I am genuinely curious about the size of the fraction of carbon in my two-year-old that is derived from bananas. When we have bananas in the house, which is most of the time, she eats at least part of one every day. She loves them peeled, in smoothies, dried, in banana bread, or in these banana-rich cookies, which sound like they shouldn’t be good but are totally amazing. Bananas are inexpensive and delicious, and making nutritious food with them gives me a sense of parental accomplishment. Nonetheless, always I feel a niggling sense of guilt whenever I plunk a bunch of bananas into the shopping cart. Prosaic though it may be, most of this is contrition inspired by the “local food” movement. I know that very little is benign about the process responsible for bringing these highly perishable tropical fruits to my table for less than a dollar a pound. The remainder of my remorse is conviction that bananas should not be taken for granted. Not only is banana history and biology interesting, but the banana variety in our grocery stores, the Cavendish, is in danger of commercial extinction. There isn’t an easy solution to the problem or an obvious candidate for a replacement variety. The history of the Cavendish’s rise, and the biology behind its current peril, makes for a good story.

Banana basics

A banana plant with fruit (Cambodia; photo by L. Osnas)

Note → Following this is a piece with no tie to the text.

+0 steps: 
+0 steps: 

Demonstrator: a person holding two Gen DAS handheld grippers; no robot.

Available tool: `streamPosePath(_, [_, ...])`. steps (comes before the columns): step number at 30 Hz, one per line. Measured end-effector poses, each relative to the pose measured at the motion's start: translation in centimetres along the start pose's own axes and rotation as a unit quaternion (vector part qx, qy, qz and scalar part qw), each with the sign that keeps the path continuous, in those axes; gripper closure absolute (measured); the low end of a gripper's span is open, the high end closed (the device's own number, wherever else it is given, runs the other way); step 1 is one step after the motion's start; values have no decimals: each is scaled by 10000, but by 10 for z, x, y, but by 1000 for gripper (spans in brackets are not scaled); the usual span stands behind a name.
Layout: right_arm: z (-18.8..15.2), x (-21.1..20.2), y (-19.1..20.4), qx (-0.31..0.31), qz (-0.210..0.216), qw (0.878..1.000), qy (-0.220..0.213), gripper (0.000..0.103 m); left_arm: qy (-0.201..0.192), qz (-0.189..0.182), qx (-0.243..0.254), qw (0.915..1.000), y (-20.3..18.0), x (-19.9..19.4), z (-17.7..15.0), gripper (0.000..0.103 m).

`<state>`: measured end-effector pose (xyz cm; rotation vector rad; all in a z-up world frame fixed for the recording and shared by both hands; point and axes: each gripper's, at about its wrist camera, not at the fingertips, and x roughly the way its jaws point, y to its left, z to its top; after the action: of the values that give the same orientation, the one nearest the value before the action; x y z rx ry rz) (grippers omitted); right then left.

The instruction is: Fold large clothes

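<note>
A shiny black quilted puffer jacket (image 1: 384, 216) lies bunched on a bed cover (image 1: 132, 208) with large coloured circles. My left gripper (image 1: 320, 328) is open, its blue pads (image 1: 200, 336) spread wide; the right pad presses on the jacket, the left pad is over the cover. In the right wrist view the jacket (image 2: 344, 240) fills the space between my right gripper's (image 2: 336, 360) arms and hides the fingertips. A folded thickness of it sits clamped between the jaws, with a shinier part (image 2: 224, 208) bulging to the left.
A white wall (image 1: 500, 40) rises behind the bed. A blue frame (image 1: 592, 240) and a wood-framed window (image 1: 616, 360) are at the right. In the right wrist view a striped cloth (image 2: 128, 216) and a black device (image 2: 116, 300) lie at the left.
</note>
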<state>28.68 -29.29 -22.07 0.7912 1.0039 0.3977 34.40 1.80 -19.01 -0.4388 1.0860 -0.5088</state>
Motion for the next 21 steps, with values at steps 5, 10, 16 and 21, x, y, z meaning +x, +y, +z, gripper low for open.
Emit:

A banana plant with fruit (Cambodia; photo by L. Osnas)

Before we launch into banana history and breeding, I want to make sure we’re all on the same page about basic banana botany. Bananas are in the monocot genus Musa (family Musaceae, order Zingiberales). There isn’t an exact count on the number of species in the genus because hybrids are rampant, which we will see below is a very significant detail, but there are probably around four or five dozen species, all native to tropical Asia (Heslop-Harrison and Schwarzacher 2007). The genus is split into three sections that differ from one another in their number of chromosomes. The vast majority of the hundreds of domesticated banana cultivars, including all the varieties that make it to the U.S. or Europe, are hybrids or varietals of two wild species from the section Musa: Musa acuminata and M. balbisiana. The genomes (all of an organism’s genetic material) of particular hybrids are derived entirely or mostly from one species or the other. Domesticated varieties likely spontaneously arose in nature (first in Southeast Asia and later in the East African highlands) from multiple hybridization events and were identified by early farmers (Heslop-Harrison and Schwarzacher 2007). Another group of bananas, called Fei bananas, which have flavorful vitamin-A rich fruit, were independently domesticated, probably in New Guinea around 6500 years ago, from a species in the Australimusa section. And by “banana” here I refer to both the sweet “dessert” banana varieties that are usually consumed raw (like Cavendish), and the starchier “plantain” or “cooking” varieties that are usually cooked, often as a savory dish.

banana plants (Cambodia; photo by L. Osnas)

banana plants (Cambodia; photo by L. Osnas)

If you’ve never seen a banana plant, try to find one someday. They are impressive. Topping out at around 3m in height, some banana plants might look like trees, but trees they are not. Banana plants are very large herbs, the biggest in the world. Trees have persistent woody trunks and branches, but all aboveground parts of the banana plant die after fruit production and are not woody. After the aboveground plant portions die after fruiting, a new shoot arises from the perennial belowground stem, called the rhizome. The rhizome is the only true stem of the plant.

Banana psuedostem, being cut up for animal fodder (Cambodia; photo by L. Osnas)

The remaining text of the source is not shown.